AIM OF THE TASK
Where does the word "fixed" appear in the entries below? Copy each line that holds it.

SUPPLIED DATA
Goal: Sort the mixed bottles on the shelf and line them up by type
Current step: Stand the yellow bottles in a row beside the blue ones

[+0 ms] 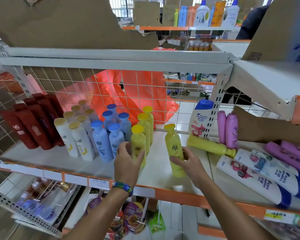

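Yellow bottle (173, 144): smooth glossy plastic cylinder, narrow neck, flared cap, black characters on front. Upright, front centre of white shelf (159, 172). Right hand (189, 163) enters from 5 o'clock, fingers curled round its lower body. At 9 o'clock, row of matching bottles (143, 125); left hand (126, 161) clasps the front one. At 3 o'clock, fallen yellow bottle (208, 146) below upright white "head & shoulders" bottle (200, 118).

A woven blue, green and yellow wristband (123, 187) with lettering circles the wrist under the left hand (128, 163); no sleeves show.
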A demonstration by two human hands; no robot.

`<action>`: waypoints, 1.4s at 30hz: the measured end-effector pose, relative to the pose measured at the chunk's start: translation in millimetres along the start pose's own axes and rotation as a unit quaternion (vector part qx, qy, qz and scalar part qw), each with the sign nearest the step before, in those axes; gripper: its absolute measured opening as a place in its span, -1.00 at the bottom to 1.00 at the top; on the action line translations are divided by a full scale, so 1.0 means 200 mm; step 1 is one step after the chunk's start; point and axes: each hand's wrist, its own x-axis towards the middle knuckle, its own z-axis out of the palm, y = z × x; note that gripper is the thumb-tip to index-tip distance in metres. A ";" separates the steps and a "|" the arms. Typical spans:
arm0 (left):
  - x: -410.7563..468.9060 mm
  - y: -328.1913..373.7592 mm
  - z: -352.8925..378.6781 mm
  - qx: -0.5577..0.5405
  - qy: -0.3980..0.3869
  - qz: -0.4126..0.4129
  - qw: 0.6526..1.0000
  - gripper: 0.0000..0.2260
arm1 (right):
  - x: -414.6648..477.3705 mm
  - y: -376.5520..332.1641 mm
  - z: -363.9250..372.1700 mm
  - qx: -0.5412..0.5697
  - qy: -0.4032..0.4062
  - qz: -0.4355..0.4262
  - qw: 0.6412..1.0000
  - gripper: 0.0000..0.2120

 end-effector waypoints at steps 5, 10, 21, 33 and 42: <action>-0.05 0.02 0.00 0.057 -0.111 0.059 0.990 -0.84 | 0.06 0.00 -0.01 -0.026 0.025 -0.037 0.999 -0.63; -0.07 0.01 0.02 0.074 -0.207 0.078 0.972 -0.84 | 0.18 -0.01 0.02 -0.030 0.055 -0.052 0.997 -0.60; -0.10 -0.02 -0.01 0.074 -0.239 0.077 0.965 -0.86 | 0.36 0.00 0.17 -0.108 0.034 -0.071 0.991 -0.58; -0.13 -0.01 -0.02 0.061 -0.212 0.082 0.972 -0.90 | 0.38 0.00 0.24 -0.102 0.021 -0.043 0.994 -0.57; -0.14 -0.01 0.05 0.070 -0.254 0.109 0.958 -0.87 | 0.23 -0.02 0.11 -0.139 0.064 -0.001 0.988 -0.19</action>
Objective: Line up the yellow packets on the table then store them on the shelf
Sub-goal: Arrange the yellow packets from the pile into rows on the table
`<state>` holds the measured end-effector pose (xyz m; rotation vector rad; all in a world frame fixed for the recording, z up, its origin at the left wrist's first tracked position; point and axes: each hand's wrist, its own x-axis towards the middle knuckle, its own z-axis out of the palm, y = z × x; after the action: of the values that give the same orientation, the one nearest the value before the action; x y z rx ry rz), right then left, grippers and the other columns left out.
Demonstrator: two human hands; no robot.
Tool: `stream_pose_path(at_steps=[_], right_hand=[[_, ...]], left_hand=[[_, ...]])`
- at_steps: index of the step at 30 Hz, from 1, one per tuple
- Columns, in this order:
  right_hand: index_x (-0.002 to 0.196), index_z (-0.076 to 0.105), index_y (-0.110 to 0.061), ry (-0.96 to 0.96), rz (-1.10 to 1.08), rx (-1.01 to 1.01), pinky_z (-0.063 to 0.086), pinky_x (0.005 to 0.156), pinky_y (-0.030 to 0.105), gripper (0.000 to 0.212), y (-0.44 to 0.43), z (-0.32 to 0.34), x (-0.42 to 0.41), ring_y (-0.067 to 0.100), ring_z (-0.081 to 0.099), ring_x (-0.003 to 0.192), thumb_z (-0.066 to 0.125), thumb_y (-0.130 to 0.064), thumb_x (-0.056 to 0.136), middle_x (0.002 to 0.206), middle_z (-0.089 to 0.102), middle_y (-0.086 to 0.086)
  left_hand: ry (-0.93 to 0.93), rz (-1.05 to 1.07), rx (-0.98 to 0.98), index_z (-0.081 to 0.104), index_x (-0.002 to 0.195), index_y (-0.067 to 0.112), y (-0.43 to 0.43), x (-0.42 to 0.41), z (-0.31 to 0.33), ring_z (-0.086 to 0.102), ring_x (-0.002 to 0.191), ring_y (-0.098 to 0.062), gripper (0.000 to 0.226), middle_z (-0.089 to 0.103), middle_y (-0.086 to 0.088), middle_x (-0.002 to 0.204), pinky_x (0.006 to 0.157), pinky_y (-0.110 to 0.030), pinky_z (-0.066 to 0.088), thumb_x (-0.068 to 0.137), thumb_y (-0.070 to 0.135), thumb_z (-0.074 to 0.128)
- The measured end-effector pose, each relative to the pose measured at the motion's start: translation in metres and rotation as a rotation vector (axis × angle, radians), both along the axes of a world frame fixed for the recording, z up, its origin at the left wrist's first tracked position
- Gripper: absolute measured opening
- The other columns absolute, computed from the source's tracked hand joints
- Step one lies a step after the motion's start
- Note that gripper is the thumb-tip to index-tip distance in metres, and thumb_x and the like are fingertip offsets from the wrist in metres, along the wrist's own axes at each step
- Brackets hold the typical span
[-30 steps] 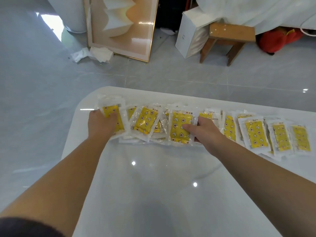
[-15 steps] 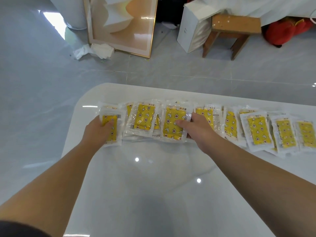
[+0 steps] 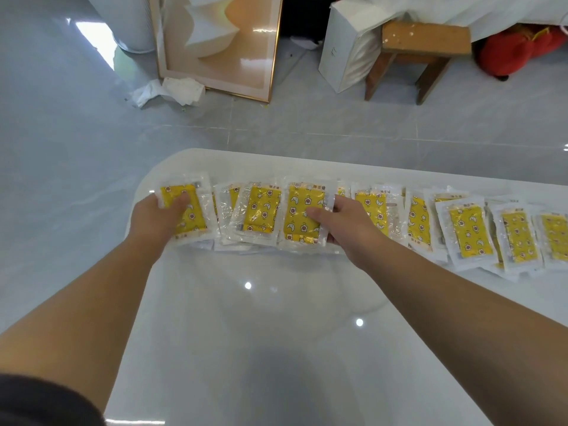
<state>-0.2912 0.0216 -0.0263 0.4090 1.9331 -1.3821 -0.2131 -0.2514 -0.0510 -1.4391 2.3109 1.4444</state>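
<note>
I note the left hand (image 3: 153,218) gripping the end packet (image 3: 193,222) at the row's left extremity, thumb laid across its yellow face, fingers hidden beneath. The right hand (image 3: 350,229) pinches the moon-and-star packet (image 3: 299,207) by its right edge, thumb on top. Both packets sit in the overlapping row of yellow packets (image 3: 467,232), which runs along the far side of the glossy white table (image 3: 276,333). On the floor beyond stand a framed picture (image 3: 221,41) and a wooden stool (image 3: 424,41).
</note>
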Motion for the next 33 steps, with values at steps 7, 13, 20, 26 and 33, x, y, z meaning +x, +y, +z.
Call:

TASK ANSWER
`<state>` holds the measured end-effector pose (xyz m; rotation vector rad; all in a world frame fixed for the recording, z up, its origin at the left wrist's first tracked position; point and axes: each hand's wrist, its own x-axis towards the middle knuckle, its own z-axis out of the palm, y = z × x; after the action: of the values that give the same orientation, the one nearest the value before the action; x y z rx ry rz), right then left, grippers and the other columns left out.
- The measured end-effector pose, each relative to the pose measured at the motion's start: translation in metres and rotation as a rotation vector (axis × angle, radians), both along the axes of a world frame fixed for the recording, z up, its origin at the left wrist's first tracked position

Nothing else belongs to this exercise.